We are not only burning up our coal and our oil, and sweating and degrading the workers who are employed for that service, but we are rapidly stripping our planet of its forests, and so turning a wholesome, mitigated rainfall into an alternation of droughts and soil-destroying torrents. We are exterminating hundreds of precious and interesting species that can never be replaced, whales, elephants, penguins, seals and the like, and we are turning millions of acres of grassland into dusty deserts. All this is ascertainable fact. Unregulated competitive business, because of the new teeth and claws invention and discovery have given it, is doing this.

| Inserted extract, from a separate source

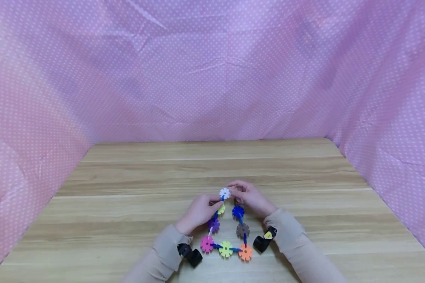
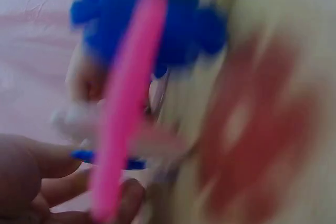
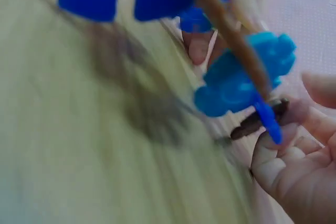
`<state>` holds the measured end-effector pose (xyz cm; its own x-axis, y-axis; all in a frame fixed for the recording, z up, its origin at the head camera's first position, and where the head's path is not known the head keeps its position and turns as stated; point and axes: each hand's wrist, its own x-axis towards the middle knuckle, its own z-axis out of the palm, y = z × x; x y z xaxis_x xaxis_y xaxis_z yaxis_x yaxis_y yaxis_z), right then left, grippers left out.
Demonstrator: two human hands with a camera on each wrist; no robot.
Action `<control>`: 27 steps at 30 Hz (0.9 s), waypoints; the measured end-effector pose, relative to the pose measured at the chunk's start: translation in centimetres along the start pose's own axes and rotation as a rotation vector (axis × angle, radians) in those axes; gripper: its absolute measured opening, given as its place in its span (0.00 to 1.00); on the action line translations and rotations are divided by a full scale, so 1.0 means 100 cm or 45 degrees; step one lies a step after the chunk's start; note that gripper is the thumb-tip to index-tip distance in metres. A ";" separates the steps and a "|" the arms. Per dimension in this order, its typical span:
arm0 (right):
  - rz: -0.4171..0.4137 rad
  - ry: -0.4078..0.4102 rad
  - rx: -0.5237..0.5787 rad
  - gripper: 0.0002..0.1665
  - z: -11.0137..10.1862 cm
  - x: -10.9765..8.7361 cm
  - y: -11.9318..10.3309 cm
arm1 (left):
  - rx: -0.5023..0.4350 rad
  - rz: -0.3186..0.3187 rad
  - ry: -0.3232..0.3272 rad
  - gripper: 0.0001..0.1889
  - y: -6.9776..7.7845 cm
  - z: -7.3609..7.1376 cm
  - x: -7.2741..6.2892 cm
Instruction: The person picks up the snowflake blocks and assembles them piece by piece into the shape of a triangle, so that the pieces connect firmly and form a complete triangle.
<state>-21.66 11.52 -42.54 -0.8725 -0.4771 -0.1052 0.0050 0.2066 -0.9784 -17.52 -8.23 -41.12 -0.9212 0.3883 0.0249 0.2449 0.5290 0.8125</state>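
Notched plastic discs form a chain shaped roughly like a triangle. In the head view my left hand (image 1: 202, 210) grips the chain near its top, where a blue disc (image 2: 105, 158) shows edge-on between thumb and finger in the left wrist view. Just beyond those fingertips is the white disc (image 1: 224, 193). My right hand (image 1: 249, 197) is on the other side, fingertips right at the white disc's edge. In the right wrist view it pinches a dark brown disc (image 3: 257, 123) that has a small blue disc (image 3: 269, 121) crossing it.
The lower chain includes pink (image 1: 207, 244), yellow-green (image 1: 225, 253), orange (image 1: 245, 256), grey-brown (image 1: 242, 226), blue (image 1: 238, 212) and purple (image 1: 214, 225) discs. They are over a wooden table (image 1: 145, 173). Pink dotted cloth (image 1: 212, 90) hangs behind and at both sides.
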 end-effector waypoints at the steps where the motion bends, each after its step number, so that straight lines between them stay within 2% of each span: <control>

We have power and more power, and everywhere it is being used to knock our world to pieces. That is why it is now urgent to replace not only our Sovereign States, but also our competitive and wasteful economic exploitations, by a more highly organised method-or perish. To achieve a progressive world organisation as speedily as possible, before extinction overtakes us, is, therefore, the primary problem, about which Mr. Everyman-you and I-has to get his mind clear now. Everything rests on our ability to solve that. Unless we are clear about that, not merely world peace, but the survival of our species in its present form, is just futile aspiration.

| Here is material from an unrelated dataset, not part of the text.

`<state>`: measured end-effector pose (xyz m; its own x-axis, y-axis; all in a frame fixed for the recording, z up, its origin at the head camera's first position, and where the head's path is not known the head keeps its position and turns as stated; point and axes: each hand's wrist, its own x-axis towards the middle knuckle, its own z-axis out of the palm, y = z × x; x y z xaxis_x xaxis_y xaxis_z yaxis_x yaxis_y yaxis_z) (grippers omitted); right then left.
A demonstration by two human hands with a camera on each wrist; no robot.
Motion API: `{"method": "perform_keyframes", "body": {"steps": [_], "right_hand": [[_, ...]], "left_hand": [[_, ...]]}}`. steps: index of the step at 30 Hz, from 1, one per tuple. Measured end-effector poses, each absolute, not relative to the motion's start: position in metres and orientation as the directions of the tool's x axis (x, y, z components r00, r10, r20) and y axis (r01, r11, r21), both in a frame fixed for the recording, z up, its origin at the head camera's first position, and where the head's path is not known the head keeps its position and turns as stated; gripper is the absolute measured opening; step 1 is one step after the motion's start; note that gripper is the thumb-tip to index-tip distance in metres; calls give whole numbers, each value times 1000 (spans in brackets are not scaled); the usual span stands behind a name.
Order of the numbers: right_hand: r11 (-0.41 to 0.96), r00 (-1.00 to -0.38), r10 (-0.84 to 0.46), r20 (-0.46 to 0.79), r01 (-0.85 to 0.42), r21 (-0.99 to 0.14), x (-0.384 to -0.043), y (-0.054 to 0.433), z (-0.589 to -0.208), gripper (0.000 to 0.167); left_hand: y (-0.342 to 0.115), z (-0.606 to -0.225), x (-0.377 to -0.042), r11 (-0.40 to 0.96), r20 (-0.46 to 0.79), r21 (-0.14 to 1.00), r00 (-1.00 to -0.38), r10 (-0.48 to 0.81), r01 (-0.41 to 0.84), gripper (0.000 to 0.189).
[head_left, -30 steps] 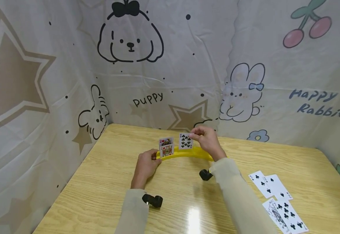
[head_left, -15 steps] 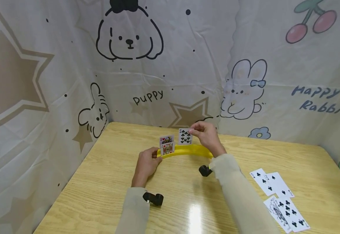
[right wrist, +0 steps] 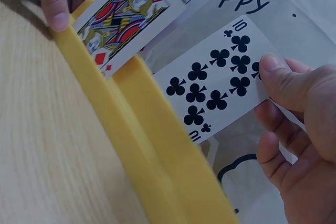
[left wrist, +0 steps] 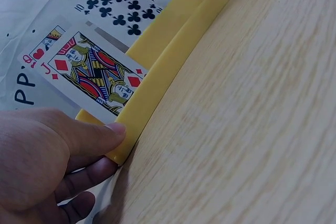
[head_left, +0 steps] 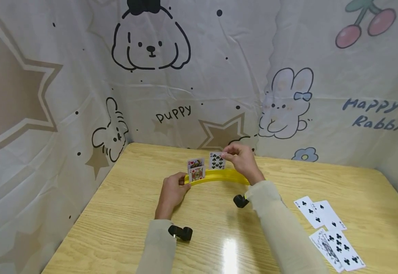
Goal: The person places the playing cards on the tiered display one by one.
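A curved yellow card holder [head_left: 224, 176] rests on the table. My left hand [head_left: 172, 192] pinches its left end, thumb in front and fingers behind, as the left wrist view shows. Near that end a jack of diamonds [left wrist: 97, 69] stands in the front slot, partly covering a queen of hearts [head_left: 195, 163] behind it. Between thumb and fingers, my right hand [head_left: 243, 163] pinches a ten of clubs [right wrist: 210, 82] by its right edge. That card is upright, faces me, and has its lower edge right at the holder's rear slot, right of the other two cards.
On the table's right side lie several face-up cards, overlapping: a three of clubs [head_left: 307, 210], a two of spades [head_left: 330, 217], a seven of clubs [head_left: 345, 251] and a card with a grey figure [head_left: 324, 245]. Behind the table [head_left: 123, 213] hangs a printed cloth [head_left: 199, 76].
The head view has tipped slightly down. My right hand lifts the ten of clubs a little, then lowers it slightly at the holder's slot. My left hand keeps its grip on the end.
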<state>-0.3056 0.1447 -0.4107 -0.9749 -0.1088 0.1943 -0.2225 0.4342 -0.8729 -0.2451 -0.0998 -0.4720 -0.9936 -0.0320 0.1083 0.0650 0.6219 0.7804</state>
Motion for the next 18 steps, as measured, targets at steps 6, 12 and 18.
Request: {"method": "perform_keyframes", "body": {"steps": [6,12,18], "right_hand": [[439,-979,-113,170,-202,-876,-304,144,-414,5],[443,-982,-107,153,-185,-877,-304,144,-414,6],[457,-982,-117,148,-185,-870,-302,146,-413,10]], "left_hand": [[-101,-472,-246,618,113,783,-993,-32,69,34],[-102,-471,-246,613,114,786,-993,-22,76,35],[-101,-471,-245,610,105,789,-994,-22,70,35]]}}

We are fighting now face to face with an enemy whose one passionate aim is manifestly destructive conquest; we are ruled by governments that betray us by their passionate desire to keep on the propitiatory defensive. The plain truth is that we cannot stay where we are. We have to go on or succumb. We have to achieve the reorganisation of the world as one continually progressive, political, social, economic and educational community, and embark upon the realisation of the abundance and ever-fuller life for man that is now attainable. We have to do that because there is no other road except the road to destruction.

Am I right in that? Or have you some other end in mind about which I know nothing? And if so will you tell me what that end is? Can you set up the universal peace and plenty that is now clearly possible on earth, in any other way?

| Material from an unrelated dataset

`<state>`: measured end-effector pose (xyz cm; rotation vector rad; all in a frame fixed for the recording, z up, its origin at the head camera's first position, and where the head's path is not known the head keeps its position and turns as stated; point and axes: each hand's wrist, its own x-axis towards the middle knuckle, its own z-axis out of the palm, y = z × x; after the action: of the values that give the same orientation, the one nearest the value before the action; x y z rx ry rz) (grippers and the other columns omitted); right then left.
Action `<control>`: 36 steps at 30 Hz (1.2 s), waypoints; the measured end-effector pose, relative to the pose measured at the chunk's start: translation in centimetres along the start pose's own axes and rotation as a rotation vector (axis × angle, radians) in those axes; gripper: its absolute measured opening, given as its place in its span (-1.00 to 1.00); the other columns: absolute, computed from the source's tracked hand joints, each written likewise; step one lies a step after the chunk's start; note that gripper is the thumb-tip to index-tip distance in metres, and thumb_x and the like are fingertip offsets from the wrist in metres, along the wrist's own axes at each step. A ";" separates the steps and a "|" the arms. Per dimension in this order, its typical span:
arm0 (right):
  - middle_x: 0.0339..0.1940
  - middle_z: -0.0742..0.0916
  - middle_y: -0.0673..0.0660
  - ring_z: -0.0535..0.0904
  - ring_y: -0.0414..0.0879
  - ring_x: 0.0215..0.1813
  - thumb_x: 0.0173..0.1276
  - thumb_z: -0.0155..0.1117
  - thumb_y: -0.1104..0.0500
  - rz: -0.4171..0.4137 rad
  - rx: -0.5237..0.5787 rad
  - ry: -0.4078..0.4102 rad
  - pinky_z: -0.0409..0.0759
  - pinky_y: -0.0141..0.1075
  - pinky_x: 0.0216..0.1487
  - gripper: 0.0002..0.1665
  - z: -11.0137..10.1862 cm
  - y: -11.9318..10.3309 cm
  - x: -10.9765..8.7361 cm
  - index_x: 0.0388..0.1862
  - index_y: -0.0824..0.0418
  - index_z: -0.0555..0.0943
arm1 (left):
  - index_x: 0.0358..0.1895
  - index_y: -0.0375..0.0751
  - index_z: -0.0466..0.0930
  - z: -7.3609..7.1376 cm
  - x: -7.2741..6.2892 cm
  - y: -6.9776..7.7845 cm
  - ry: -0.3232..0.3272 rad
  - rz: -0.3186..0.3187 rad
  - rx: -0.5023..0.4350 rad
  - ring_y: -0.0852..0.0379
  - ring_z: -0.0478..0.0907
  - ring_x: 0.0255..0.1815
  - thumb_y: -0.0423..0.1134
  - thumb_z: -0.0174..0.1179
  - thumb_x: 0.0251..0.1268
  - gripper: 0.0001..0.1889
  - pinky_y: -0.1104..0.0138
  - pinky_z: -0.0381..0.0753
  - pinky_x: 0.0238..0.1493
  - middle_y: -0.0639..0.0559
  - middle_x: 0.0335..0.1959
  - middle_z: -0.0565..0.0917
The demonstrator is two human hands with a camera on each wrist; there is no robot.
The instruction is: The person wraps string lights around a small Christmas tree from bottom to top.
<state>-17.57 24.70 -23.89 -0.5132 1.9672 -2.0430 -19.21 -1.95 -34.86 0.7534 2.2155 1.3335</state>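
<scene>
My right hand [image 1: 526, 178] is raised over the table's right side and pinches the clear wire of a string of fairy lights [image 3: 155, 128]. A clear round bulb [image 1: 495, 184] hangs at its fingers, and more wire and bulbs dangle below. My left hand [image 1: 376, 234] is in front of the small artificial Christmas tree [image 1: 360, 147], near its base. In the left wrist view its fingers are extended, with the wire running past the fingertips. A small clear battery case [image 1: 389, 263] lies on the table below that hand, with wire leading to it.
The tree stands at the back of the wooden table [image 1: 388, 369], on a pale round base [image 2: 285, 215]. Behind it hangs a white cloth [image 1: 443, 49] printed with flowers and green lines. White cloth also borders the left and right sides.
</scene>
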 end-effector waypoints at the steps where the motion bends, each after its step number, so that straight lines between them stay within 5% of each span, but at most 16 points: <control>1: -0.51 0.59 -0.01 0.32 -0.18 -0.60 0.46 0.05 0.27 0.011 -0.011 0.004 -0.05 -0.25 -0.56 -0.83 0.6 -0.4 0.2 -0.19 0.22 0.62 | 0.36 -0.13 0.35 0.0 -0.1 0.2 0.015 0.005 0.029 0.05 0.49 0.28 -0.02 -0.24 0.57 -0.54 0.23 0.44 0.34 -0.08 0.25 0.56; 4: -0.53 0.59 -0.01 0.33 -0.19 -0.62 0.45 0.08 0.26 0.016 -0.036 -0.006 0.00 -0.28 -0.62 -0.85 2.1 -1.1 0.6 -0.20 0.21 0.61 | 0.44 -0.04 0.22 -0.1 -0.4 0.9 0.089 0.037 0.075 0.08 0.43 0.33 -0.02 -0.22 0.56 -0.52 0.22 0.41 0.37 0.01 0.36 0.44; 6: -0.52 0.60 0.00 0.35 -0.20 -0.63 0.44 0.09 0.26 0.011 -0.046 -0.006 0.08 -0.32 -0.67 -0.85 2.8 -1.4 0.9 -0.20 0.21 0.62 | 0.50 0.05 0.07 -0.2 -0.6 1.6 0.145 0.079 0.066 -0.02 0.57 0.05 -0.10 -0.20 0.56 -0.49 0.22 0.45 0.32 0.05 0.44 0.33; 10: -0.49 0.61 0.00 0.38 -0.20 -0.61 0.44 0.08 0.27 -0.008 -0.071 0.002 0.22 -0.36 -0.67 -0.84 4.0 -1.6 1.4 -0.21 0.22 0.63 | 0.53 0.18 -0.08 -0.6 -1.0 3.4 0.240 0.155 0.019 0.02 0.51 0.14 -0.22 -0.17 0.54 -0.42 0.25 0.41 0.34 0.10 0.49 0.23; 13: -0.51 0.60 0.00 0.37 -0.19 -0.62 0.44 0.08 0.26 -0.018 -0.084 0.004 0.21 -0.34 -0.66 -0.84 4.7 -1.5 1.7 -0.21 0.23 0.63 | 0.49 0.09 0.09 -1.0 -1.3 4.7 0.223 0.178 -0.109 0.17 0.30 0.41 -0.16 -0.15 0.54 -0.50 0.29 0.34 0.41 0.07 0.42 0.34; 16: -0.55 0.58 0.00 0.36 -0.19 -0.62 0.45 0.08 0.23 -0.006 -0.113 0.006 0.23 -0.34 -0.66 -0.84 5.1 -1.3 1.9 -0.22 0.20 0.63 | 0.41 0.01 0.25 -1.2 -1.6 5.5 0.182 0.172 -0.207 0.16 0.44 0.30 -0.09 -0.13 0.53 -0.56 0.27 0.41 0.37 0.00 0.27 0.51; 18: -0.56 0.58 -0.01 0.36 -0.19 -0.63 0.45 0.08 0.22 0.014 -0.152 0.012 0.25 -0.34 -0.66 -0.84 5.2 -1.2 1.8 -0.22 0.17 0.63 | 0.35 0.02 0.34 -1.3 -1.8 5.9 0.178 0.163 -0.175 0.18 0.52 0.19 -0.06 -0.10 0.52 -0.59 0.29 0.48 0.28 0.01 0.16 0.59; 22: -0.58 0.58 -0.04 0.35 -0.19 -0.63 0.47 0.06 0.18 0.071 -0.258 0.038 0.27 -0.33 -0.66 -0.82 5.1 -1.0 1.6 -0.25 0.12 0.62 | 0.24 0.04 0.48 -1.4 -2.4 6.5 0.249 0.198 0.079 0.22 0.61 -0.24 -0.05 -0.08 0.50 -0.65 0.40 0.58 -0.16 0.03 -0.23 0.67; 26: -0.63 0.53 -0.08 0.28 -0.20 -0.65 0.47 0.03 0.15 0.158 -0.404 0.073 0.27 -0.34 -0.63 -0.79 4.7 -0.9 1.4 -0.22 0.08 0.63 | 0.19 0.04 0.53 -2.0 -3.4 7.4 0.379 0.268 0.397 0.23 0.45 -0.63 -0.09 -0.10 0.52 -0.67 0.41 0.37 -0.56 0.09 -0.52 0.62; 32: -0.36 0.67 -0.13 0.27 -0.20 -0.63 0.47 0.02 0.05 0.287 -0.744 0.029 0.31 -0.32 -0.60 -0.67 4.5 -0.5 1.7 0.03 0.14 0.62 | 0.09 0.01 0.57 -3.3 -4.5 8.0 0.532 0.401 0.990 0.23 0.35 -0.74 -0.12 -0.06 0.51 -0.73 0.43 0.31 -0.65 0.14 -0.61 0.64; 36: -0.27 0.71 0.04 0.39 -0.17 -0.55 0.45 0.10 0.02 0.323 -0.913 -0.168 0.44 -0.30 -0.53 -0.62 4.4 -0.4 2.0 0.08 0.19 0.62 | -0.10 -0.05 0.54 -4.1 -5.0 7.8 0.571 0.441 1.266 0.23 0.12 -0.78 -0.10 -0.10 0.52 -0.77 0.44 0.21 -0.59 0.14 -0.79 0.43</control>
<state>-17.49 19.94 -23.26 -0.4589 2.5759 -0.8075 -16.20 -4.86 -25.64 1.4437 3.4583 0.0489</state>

Let me ask you now what the setting-up of one sovereign peace in the world and one general economic control, means. It means World Revolution.. I ask you not to be afraid of the word "Revolution." Speak English. Don't think of Revolution as an affair of street barricades, the heads of beautiful ladies on pikes, and tumbrils going to the guillotine. Our "Glorious Revolution" in 1688 had none of these ingredients, and the Revolution that established the Hanoverian Succession was practically bloodless. You can have a Revolution without massacre or violence. But anyhow, I submit that organised world peace and welfare mean such a Revolution in human life as will dwarf all previous revolutions to comparative insignificance. It means such a universal scrapping of time-honoured institutions as mankind has never faced hitherto. Consider: Man has always been a war-making animal. Our sovereign national governments arose as war-making organisations, and now we are under the necessity of setting up one single Pax in the world. That is a quite fundamental change of front for humanity. How can we do that without either completely amalgamating all existing governments, so far at least as their power to make war goes, or else reducing them to the position of ceremonial memories like Halloween or the Ancient Society of Druids and setting up a common control over them? I put it to you with the utmost deference that anyone who runs about now demanding permanent world peace and who is not prepared to scrap the sovereignty of his own government and amalgamate the general control of political and economic life into a world-wide system, is either muddle-headed or insincere or both. This means the end of the British Empire quite as much as the end of German Imperialism. You have to face it. In other words, I am saying that if we really want World Peace and World Welfare, that means we are World Revolutionary Socialists, and for my own part I cannot see how we can escape the chain of reasoning along which I have been led to this conclusion.